Requirement: Word for word, restate every line of the material.

Dataset extract:

- - -

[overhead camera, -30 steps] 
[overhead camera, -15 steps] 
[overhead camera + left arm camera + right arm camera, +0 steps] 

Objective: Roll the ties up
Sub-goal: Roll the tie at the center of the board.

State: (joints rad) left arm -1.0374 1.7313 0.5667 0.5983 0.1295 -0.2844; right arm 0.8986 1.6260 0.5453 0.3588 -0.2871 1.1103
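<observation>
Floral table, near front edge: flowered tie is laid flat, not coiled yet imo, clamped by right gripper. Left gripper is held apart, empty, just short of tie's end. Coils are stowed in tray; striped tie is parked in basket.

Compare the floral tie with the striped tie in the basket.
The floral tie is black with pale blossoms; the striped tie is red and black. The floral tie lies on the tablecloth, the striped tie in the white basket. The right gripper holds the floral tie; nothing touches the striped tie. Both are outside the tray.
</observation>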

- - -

Answer section:
[overhead camera, -30 steps] 
[overhead camera, -15 steps] 
[overhead camera + left arm camera + right arm camera, +0 steps] 

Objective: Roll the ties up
Sub-goal: Roll the tie at the center of the board.

State: (joints rad) left arm -1.0374 1.7313 0.5667 0.5983 0.1295 -0.2844; right arm 0.8986 1.6260 0.5453 0.3588 -0.2871 1.1103
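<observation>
Floral table, near front edge: flowered tie is laid flat, not coiled yet imo, clamped by right gripper. Left gripper is held apart, empty, just short of tie's end. Coils are stowed in tray; striped tie is parked in basket.

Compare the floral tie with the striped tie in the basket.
The floral tie is black with pale blossoms; the striped tie is red and black. The floral tie lies on the tablecloth, the striped tie in the white basket. The right gripper holds the floral tie; nothing touches the striped tie. Both are outside the tray.
</observation>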

Nothing remains open in this exercise.